SMSFs with smaller balances were not found to be uneconomical over extended periods as some industry commentary has long suggested, the latest analysis from Class has revealed.

The “June 2016 SMSF Benchmark Report” provided an overview of data about SMSFs and administrators with a key focus on whether smaller balance funds were cost-effective.

The analysis revealed that for SMSFs with balances of less than $50,000, the population of those lower balance funds was largely made up of funds that were new and growing, or shrinking and exiting.

Also, on average, those lower balance funds come and go from the under $50,000 bracket in about two years, and given that high turnover, it was incorrect to assume funds with low balances were sitting around for many years paying ongoing high fees, the report said.

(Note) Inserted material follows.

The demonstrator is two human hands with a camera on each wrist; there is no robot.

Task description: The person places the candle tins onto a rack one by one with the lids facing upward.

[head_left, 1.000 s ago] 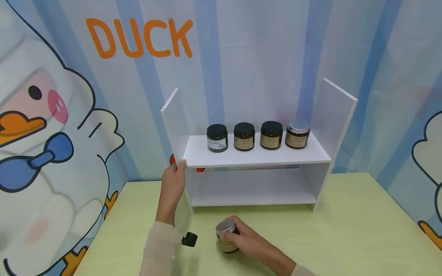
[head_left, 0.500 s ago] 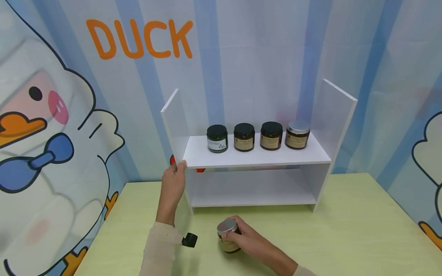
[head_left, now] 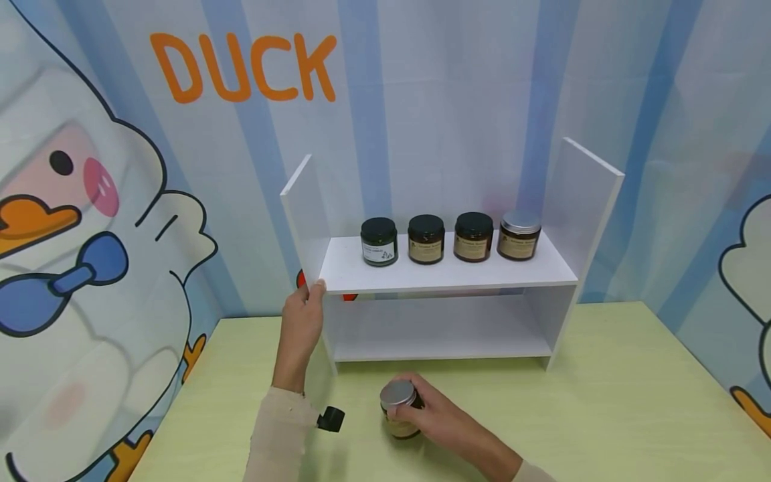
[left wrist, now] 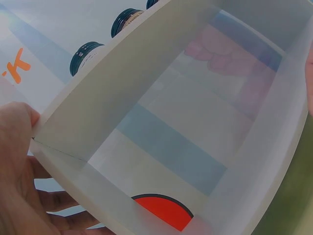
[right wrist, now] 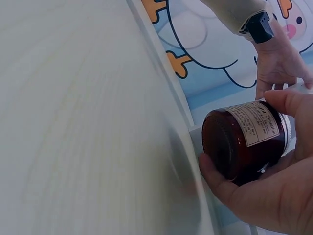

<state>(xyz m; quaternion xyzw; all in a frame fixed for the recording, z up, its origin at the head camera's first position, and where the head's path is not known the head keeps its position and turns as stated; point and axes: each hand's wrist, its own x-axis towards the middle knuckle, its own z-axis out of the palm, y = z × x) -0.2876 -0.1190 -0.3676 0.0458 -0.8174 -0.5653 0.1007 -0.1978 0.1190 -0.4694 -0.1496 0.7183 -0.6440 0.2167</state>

“People want to know what works and what doesn’t work and there’s obviously a focus on whether SMSFs deliver on the promise in terms of their provided benefits to the trustee,” Class chief executive Kevin Bungard told selfmanagedsuper.

“It’s important for people to actually understand the dynamics of the industry and that there isn’t a huge population of small balance funds that people, for some reason, are investing in and paying high fees for – that’s not an accurate representation of what’s going on.”

Commenting on the key findings, Bungard highlighted that the SMSF industry had a gut feeling that was the case.

“Many were saying surely those would just be funds that were just starting or funds that are being drawn down,” he said.

“So it’s always good to check your gut feeling, and validate and confirm that because this way, when someone asks the question, we can be definitive as an industry to say, no there isn’t lots of $50,000 SMSFs sitting around for x amount of years where people are not paying attention.

“And it would be surprising if they were when you consider that the level of SMSF trustees’ engagement is so high, you can’t imagine that someone would set up a fund with $20,000 and then ignore it for five years.

“The data confirms that there actually isn’t a problem.”

The “June 2016 SMSF Benchmark Report” is the second quarterly study analysing the over 110,000 SMSFs administered on Class Super, representing 19.2 per cent of the estimated 577,236 SMSFs in Australia.

“We started the SMSF Benchmark Report because we thought we’re at a size where we could get more real-time reliable data and look for insights into what was happening in the industry and with the administrators, rather than waiting for periods at a time for the ATO and others to pull their numbers out,” Bungard said.

“Our objective was always to be able to take anything that’s topical or being discussed in the industry and to see if there’s something we can contribute based on whether we can do an analysis on information that’s available.”

The report is compiled using a selection of de-identified data extracted from across the Class Super user base.